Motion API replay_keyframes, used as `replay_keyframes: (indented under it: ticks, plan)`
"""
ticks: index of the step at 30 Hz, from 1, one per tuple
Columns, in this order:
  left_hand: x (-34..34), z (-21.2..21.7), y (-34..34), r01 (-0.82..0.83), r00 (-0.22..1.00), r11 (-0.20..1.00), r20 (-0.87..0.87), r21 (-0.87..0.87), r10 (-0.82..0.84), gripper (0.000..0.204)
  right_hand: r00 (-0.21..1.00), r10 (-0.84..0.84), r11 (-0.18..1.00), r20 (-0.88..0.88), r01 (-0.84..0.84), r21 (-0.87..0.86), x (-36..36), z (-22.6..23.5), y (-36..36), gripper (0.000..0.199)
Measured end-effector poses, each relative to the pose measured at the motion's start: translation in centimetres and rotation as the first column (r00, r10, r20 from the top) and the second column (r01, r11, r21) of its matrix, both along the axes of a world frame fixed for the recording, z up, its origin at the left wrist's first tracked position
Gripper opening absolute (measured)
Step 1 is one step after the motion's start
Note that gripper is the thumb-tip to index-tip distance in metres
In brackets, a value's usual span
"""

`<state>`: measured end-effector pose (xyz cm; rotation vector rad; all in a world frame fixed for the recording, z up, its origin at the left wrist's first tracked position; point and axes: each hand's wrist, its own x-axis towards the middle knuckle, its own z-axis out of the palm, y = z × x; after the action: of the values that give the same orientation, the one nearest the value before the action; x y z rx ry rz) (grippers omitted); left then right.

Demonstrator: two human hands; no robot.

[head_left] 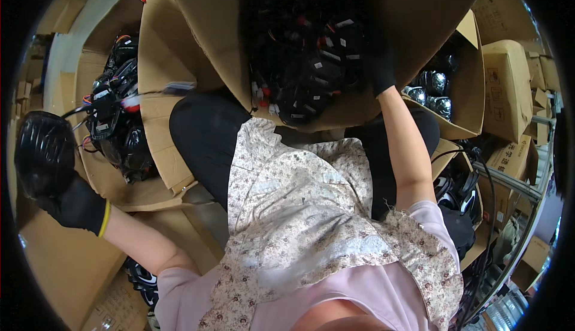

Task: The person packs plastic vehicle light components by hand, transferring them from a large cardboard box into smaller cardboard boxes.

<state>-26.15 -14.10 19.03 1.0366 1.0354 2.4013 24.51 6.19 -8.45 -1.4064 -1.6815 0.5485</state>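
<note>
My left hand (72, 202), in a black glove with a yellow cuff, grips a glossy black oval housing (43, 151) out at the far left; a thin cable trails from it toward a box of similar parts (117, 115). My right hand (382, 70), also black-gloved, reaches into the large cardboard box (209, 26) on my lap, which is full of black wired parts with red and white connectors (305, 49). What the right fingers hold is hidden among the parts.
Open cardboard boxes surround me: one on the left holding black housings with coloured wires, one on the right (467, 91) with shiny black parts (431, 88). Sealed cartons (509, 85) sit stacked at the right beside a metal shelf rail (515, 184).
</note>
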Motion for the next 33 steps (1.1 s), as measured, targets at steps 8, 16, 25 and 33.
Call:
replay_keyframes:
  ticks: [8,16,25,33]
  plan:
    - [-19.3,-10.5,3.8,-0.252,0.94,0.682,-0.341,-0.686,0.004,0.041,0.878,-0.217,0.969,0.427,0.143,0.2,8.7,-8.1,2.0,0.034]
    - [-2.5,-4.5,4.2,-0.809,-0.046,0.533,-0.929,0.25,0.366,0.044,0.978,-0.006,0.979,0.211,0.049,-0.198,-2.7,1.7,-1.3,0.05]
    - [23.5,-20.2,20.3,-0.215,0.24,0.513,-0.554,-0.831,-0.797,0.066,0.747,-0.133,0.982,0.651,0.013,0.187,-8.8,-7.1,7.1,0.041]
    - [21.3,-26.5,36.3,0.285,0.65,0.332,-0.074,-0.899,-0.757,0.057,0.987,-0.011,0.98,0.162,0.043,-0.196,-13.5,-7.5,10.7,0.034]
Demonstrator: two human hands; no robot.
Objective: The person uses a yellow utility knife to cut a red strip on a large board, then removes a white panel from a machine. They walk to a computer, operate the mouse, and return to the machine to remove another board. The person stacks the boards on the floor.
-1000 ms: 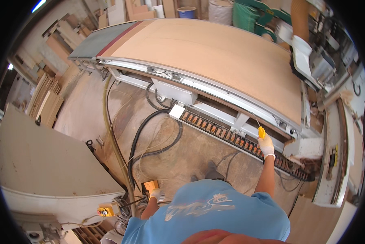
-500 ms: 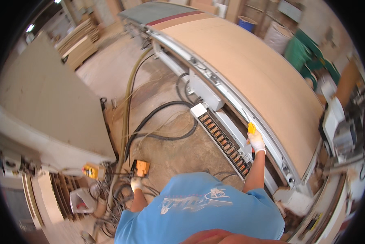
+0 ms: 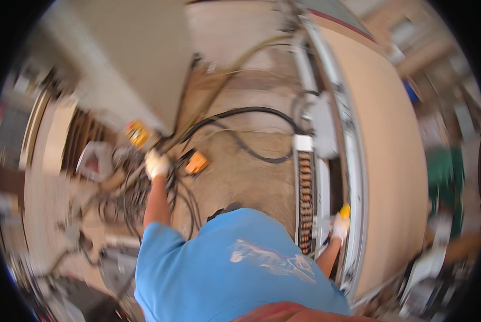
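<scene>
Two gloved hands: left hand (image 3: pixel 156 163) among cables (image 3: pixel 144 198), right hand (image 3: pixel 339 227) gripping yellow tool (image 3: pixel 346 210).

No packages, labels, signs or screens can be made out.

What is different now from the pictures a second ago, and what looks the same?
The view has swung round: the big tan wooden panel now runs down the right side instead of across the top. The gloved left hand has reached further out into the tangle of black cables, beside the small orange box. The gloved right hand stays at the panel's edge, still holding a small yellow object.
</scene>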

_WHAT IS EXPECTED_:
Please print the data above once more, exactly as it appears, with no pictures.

_EXPECTED ANSWER_:
Motion API replay_keyframes, used as `replay_keyframes: (indented under it: ticks, plan)`
"""
ticks: index of the step at 30 Hz, from 1, one per tuple
Columns, in this order:
  left_hand: x (-34..34), z (-21.2..21.7), y (-34..34), r01 (-0.82..0.83), r00 (-0.22..1.00), r11 (-0.20..1.00), r20 (-0.87..0.87), r21 (-0.87..0.87), r10 (-0.82..0.84), gripper (0.000..0.204)
  right_hand: r00 (-0.21..1.00), r10 (-0.84..0.84), r11 (-0.18..1.00), r20 (-0.88..0.88), r01 (-0.84..0.84), r21 (-0.87..0.86), x (-36..36), z (-22.6..23.5), y (-36..36), gripper (0.000..0.199)
Measured end-effector poses, each relative to the pose measured at the motion's start: translation in centimetres and rotation as the first column (r00, r10, r20 from the top) and the second column (r01, r11, r21) of its matrix, both along the axes of a world frame fixed for the recording, z up, its origin at the left wrist's first tracked position
Gripper opening absolute (measured)
Step 1 is one step after the motion's start
Note that gripper is the thumb-tip to index-tip distance in metres
In brackets, a value's usual span
"""

`<state>`: measured end-effector pose (xyz cm; rotation vector rad; all in a world frame fixed for the recording, z up, its origin at the left wrist's first tracked position; point and axes: each hand's wrist, its own x-axis towards the middle knuckle, its own z-axis out of the palm, y = z × x; after the action: of the values that give the same orientation, the one nearest the value before the action; x y z rx ry rz) (grippers omitted); left then right.

Demonstrator: two human hands; no robot.

[head_left] 

Task: The person packs plastic vehicle light components by hand, transferring them from a large cardboard box into smaller cardboard boxes.

<state>-26.15 -14.10 19.03 1.0366 1.0354 2.4013 24.51 6.19 -8.45 -1.4064 -1.6815 0.5485</state>
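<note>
My left hand (72, 202), in a black glove with a yellow cuff, grips a glossy black oval housing (43, 151) out at the far left; a thin cable trails from it toward a box of similar parts (117, 115). My right hand (382, 70), also black-gloved, reaches into the large cardboard box (209, 26) on my lap, which is full of black wired parts with red and white connectors (305, 49). What the right fingers hold is hidden among the parts.
Open cardboard boxes surround me: one on the left holding black housings with coloured wires, one on the right (467, 91) with shiny black parts (431, 88). Sealed cartons (509, 85) sit stacked at the right beside a metal shelf rail (515, 184).
</note>
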Motion for the next 33 steps (1.1 s), as measured, targets at steps 8, 16, 25 and 33.
Call:
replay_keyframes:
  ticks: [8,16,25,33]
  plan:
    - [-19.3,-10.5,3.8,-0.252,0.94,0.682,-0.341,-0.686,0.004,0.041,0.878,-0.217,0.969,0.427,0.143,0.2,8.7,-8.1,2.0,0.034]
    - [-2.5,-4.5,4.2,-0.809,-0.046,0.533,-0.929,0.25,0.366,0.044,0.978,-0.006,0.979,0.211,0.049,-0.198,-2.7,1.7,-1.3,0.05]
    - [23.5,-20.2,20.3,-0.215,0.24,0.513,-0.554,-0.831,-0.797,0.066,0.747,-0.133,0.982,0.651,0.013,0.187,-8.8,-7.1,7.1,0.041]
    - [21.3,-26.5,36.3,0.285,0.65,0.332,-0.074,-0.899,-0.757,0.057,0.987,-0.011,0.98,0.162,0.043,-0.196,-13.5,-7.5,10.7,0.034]
Demonstrator: two human hands; no robot.
Objective: The person uses a yellow utility knife to cut a red strip on a large board, then removes a white panel from a machine. They walk to a computer, operate the mouse, and return to the machine to remove another board. The person stacks the boards on the floor.
-1000 ms: 
-500 ms: 
+0 ms: 
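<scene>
Two gloved hands: left hand (image 3: pixel 156 163) among cables (image 3: pixel 144 198), right hand (image 3: pixel 339 227) gripping yellow tool (image 3: pixel 346 210).

No packages, labels, signs or screens can be made out.

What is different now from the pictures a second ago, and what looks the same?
The view has swung round: the big tan wooden panel now runs down the right side instead of across the top. The gloved left hand has reached further out into the tangle of black cables, beside the small orange box. The gloved right hand stays at the panel's edge, still holding a small yellow object.
</scene>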

Nothing else is part of this exercise.